Indeed, last year Governor Brown crudely threatened to force-feed UC a “reality sandwich” in the form of a “gigantic tuition increase”. Our penny-pinching Governor has always been more of a Tea Partier than a progressive given his prioritisation of budgets over people’s livelihoods.
But Brown’s behaviour and rhetoric has been stunningly regressive even by his standards. He characterised the restoration of public funding to UC as the equivalent of a bailout, equating students who are on the ropes with millionaire bankers who crashed our economy, and suggesting that public institutions charged with the education of our youth are no different from private, for-profit financial institutions.

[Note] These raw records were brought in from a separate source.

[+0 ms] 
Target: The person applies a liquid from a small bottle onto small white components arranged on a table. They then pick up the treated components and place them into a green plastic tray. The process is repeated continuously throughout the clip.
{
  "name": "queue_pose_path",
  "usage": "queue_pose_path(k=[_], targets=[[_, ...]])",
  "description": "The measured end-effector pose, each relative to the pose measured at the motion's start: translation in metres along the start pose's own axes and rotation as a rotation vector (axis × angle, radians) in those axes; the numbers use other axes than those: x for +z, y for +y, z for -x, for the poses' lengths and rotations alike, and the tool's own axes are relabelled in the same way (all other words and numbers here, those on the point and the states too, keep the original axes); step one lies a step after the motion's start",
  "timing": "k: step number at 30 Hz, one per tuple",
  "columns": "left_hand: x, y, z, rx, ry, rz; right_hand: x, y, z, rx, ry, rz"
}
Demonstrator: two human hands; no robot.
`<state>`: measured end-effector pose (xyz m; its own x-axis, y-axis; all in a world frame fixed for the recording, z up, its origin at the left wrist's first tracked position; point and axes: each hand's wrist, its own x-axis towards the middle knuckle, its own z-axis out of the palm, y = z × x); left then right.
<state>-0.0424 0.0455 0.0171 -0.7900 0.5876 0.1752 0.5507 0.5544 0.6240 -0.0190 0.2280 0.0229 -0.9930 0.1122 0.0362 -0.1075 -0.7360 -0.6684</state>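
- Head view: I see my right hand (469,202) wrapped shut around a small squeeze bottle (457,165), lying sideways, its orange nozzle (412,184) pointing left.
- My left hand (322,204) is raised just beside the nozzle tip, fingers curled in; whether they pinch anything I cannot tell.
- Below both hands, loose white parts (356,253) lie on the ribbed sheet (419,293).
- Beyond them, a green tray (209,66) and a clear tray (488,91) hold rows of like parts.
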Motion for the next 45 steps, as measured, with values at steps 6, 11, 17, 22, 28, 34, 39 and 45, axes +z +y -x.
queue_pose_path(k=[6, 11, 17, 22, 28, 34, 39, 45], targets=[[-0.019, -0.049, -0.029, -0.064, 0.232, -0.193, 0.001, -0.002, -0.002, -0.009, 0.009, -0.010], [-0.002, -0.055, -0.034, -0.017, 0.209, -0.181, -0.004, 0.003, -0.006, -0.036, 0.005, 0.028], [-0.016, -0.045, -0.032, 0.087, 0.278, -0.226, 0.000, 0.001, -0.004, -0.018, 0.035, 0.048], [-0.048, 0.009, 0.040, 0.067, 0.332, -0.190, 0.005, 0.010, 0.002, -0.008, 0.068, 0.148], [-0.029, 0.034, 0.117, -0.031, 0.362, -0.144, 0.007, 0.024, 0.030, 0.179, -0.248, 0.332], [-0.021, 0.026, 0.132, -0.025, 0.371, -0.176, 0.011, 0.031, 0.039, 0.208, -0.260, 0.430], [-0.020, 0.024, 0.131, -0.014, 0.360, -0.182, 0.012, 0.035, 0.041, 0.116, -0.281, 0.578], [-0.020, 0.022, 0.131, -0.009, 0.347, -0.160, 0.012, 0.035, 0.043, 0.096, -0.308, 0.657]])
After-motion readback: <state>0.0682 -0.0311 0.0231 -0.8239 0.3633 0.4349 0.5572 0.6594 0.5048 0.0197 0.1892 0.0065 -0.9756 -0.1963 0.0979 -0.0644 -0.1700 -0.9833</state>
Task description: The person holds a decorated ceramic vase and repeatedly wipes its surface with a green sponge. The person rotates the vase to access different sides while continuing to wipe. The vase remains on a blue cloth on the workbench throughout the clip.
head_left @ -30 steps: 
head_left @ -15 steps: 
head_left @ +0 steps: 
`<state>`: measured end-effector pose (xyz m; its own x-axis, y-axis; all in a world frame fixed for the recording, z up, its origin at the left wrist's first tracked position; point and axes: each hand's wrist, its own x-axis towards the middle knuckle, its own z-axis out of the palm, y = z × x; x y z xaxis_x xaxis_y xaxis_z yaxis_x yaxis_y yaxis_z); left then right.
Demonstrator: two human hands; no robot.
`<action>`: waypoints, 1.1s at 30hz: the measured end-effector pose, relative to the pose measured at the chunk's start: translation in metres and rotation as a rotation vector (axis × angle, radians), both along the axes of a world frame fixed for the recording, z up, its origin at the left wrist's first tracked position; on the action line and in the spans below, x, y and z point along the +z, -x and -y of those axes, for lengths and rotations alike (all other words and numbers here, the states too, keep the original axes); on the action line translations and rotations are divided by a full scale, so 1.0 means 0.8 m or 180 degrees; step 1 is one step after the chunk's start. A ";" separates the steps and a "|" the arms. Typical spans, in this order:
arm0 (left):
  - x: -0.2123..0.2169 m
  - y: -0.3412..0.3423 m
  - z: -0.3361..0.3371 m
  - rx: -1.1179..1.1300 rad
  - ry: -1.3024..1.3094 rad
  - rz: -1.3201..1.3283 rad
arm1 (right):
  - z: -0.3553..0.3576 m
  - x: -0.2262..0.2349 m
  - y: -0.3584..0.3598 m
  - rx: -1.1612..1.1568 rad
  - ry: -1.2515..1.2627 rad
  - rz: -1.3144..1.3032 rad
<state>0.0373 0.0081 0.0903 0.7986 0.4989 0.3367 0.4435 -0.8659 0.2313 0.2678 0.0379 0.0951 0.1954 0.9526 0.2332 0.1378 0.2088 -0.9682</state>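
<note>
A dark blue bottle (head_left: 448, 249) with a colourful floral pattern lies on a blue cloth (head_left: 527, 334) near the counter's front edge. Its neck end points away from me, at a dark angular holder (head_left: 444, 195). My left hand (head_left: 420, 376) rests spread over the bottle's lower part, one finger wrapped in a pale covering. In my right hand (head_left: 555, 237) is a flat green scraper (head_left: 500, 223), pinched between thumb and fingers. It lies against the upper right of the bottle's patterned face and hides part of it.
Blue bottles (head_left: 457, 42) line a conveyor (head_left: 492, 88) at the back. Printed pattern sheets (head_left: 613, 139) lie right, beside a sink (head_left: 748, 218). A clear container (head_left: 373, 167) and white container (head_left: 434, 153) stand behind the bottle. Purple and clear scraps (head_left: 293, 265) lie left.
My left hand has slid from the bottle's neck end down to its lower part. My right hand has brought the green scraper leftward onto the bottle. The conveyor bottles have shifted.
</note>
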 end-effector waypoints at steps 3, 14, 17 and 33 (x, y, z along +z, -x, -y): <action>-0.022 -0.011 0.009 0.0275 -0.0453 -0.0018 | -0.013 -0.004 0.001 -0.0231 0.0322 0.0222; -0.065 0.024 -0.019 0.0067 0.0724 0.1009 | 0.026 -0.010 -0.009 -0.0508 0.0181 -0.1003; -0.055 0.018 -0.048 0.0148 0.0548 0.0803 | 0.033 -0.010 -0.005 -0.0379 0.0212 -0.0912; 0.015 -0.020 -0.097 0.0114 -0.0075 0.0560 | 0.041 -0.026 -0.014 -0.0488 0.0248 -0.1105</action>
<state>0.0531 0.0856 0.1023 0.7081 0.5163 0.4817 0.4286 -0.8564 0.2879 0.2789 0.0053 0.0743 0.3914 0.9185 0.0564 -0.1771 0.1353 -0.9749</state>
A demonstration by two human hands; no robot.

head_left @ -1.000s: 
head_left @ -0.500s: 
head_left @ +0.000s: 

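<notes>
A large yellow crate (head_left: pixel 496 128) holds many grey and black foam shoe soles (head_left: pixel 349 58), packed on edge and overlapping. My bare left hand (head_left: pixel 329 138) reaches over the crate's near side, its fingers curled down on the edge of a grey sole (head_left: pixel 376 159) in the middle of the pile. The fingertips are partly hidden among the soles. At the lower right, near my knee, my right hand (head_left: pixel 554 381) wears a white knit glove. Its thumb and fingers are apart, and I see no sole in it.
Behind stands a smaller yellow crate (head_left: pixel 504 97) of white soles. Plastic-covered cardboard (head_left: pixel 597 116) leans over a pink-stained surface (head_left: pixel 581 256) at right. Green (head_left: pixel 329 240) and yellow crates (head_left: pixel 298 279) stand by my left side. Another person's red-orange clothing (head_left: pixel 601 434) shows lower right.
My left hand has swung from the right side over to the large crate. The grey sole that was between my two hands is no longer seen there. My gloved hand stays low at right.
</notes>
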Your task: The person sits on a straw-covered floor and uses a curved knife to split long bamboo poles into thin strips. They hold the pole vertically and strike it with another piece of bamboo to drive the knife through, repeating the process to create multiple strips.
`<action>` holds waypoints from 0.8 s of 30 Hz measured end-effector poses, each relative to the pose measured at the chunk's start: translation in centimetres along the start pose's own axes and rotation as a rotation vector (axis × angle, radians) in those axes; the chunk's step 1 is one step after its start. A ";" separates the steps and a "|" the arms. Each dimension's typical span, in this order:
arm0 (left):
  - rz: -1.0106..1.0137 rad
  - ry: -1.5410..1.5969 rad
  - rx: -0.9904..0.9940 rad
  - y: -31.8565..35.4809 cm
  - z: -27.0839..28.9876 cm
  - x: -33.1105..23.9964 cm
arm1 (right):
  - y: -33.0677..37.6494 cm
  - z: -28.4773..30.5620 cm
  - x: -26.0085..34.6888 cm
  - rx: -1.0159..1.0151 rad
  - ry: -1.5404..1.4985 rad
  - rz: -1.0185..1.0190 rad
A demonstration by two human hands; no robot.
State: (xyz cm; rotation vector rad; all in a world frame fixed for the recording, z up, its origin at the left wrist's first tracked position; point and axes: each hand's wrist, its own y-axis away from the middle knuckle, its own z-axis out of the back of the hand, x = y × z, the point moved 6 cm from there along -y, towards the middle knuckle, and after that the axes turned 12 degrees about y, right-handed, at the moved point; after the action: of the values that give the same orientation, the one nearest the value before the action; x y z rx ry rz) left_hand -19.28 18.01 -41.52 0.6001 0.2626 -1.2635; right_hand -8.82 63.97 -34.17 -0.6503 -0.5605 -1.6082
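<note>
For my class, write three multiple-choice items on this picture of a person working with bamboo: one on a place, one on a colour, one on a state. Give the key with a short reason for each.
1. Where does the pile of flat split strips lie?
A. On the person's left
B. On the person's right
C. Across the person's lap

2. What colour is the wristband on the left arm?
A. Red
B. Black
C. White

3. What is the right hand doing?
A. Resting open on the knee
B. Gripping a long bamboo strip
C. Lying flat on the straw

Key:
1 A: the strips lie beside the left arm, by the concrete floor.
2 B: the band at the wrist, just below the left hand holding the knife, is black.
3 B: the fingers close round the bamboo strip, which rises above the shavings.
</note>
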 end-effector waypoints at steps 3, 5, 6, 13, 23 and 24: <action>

It feels absurd having to say so, but these are drastically different groups of people. Bankers were already wealthy people who had broken or manipulated the law in a way which did great harm to our society and our economy. People were rightly outraged when they asked for and received bailout money which in many cases was used to fashion golden parachutes on which they drifted upwards to the economic stratosphere.
Students, on the other hand, are a socially and economically fragile group, and are simply asking for the State of California to live up to its responsibility by funding UC at a rate that at least begins to limp back towards its former levels.
At a time when job prospects and security are increasingly poor, and at a time when UC research and UC graduates are increasingly critical to the growing sectors of the state’s economy, the University administration should not under any circumstances be asking students to pay higher tuition, a move which will only further degrade UC’s public character and the experience of students therein. Similarly, Californians should not be ducking their responsibility as a community by leaving the maintenance to one of their most important institutions to individual students and their families.
The idea of a tuition increase at a time of economic uncertainty and hardship for many Californians is insulting, and the Regents and the Governor go down this deeply irresponsible road at their peril. I hope that UC students and faculty will take strong action, supported by the wider state community, to deter the Regents and the Governor from contributing to the growth of inequality in California.